İsrail'in Gazze Şeridi'ne yönelik başlattığı saldırılar, sadece can kayıplarına değil, aynı zamanda basın özgürlüğüne de ağır darbe vuruyor. 7 Ekim 2023'ten bu yana gözaltına alınan 177 Filistinli gazeteciden 49'u hala İsrail hapishanelerinde tutuluyor. Bu durum, uluslararası kamuoyunda büyük tepkilere yol açarken, Filistinli gazetecilerin yaşadığı zorlukları bir kez daha gözler önüne seriyor.
Filistinli Gazetecilere Yönelik Baskılar Artıyor
İsrail'in Filistinli gazetecilere yönelik baskıları, son yıllarda giderek artış gösteriyor. Tutuklamalar, gözaltılar, seyahat yasakları ve yayın yasakları gibi çeşitli yöntemlerle gazetecilerin haber yapma özgürlüğü kısıtlanıyor. Bu durum, Filistin halkının gerçekleri öğrenmesini engellemenin yanı sıra, uluslararası kamuoyunun da bölgedeki gelişmelerden doğru bir şekilde haberdar olmasını zorlaştırıyor.
Peki, İsrail'in bu baskıcı tutumunun ardında yatan sebepler neler? Uzmanlara göre, İsrail hükümeti, Filistin topraklarındaki işgal politikalarını ve insan hakları ihlallerini gizlemek amacıyla gazetecileri hedef alıyor. Bağımsız gazetecilerin bölgedeki gerçekleri ortaya çıkarması, İsrail'in çıkarlarına ters düşüyor.

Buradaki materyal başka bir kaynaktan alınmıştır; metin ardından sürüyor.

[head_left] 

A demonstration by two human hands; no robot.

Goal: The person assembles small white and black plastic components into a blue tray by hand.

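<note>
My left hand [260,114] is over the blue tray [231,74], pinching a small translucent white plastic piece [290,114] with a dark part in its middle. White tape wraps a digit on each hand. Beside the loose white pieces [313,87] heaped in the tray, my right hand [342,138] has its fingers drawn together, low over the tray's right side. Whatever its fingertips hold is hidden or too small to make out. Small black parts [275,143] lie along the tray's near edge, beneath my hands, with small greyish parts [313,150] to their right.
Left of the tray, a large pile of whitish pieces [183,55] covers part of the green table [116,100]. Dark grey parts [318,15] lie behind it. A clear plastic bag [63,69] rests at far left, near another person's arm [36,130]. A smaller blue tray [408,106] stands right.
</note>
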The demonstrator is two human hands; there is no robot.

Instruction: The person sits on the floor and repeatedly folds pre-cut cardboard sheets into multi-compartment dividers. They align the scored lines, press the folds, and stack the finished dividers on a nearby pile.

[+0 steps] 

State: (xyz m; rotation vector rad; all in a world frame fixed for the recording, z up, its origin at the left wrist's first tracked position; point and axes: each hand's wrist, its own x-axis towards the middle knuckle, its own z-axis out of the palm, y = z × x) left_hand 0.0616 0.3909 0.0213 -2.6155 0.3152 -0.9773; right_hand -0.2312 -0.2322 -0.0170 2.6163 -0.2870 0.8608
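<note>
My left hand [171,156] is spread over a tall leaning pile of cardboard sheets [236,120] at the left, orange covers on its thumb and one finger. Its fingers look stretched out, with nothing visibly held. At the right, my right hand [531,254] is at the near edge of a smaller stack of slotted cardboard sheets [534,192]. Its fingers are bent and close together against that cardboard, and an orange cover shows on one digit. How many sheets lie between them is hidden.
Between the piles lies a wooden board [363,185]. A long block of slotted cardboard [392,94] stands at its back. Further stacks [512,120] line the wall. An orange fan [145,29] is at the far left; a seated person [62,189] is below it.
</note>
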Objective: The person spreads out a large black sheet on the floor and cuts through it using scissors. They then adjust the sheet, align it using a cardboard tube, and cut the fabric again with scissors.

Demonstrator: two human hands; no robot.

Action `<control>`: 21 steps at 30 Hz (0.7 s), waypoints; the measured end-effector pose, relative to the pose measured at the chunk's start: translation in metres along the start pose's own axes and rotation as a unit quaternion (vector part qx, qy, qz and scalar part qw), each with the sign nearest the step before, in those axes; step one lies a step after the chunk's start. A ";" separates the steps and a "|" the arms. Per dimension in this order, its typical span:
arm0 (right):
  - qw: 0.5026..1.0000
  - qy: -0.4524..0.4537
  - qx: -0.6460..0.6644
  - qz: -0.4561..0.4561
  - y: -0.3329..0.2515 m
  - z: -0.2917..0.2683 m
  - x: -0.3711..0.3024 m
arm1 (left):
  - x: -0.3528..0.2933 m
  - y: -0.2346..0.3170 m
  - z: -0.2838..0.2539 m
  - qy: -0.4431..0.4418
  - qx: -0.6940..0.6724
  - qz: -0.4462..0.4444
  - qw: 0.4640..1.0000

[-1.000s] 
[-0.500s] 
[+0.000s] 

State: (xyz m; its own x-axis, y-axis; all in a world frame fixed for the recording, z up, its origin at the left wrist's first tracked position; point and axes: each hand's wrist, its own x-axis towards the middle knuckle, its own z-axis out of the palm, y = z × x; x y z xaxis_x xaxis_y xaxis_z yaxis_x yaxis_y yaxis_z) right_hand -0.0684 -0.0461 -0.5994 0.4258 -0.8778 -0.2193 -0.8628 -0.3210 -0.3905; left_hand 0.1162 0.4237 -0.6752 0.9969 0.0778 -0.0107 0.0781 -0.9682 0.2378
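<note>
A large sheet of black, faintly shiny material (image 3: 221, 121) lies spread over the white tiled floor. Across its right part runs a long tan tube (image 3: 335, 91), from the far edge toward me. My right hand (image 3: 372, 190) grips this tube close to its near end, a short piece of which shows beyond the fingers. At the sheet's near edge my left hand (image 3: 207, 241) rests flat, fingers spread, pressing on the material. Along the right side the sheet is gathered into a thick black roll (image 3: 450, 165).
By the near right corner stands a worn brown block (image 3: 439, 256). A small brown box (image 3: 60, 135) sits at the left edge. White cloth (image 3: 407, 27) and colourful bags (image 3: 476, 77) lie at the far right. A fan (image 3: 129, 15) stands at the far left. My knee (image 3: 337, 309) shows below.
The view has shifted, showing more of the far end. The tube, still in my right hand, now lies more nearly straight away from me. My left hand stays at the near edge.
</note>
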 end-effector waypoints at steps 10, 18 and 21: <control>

Hapisteki Gazetecilerin Durumu Ne?
Hapiste tutulan 49 Filistinli gazetecinin durumu hakkında net bir bilgi bulunmuyor. Aileleri ve avukatları, gazetecilerin kötü koşullarda tutulduğunu, işkenceye maruz kaldığını ve sağlık hizmetlerine erişimlerinin kısıtlandığını belirtiyor. Uluslararası insan hakları örgütleri, İsrail'e gazetecilerin serbest bırakılması çağrısında bulunuyor.
- Gazetecilerin çoğu, "güvenliği tehdit etmek" veya "terör örgütlerine destek vermek" gibi asılsız suçlamalarla tutuklandı.
- Bazı gazeteciler, haber yaptıkları veya sosyal medya paylaşımları nedeniyle hedef alındı.
- Hapisteki gazetecilerin aileleri, çocuklarının serbest bırakılması için uluslararası kamuoyundan yardım bekliyor.
Uluslararası Toplum Ne Yapmalı?
Filistinli gazetecilere yönelik bu zulme dur demek için uluslararası toplumun daha fazla sorumluluk alması gerekiyor. Birleşmiş Milletler, Avrupa Birliği ve diğer uluslararası kuruluşlar, İsrail'e baskı yaparak gazetecilerin serbest bırakılmasını sağlamalı ve basın özgürlüğünün korunması için gerekli adımları atmalıdır. Ayrıca, uluslararası medya kuruluşları da Filistinli gazetecilerin sesini duyurarak, bölgedeki gerçekleri dünyaya aktarmalıdır.
İsrail'in Filistinli gazetecilere yönelik baskıları, sadece Filistin halkının değil, tüm dünyanın haber alma özgürlüğünü tehdit ediyor. Bu nedenle, uluslararası toplumun bu zulme karşı sessiz kalmaması ve gerekli adımları atması büyük önem taşıyor.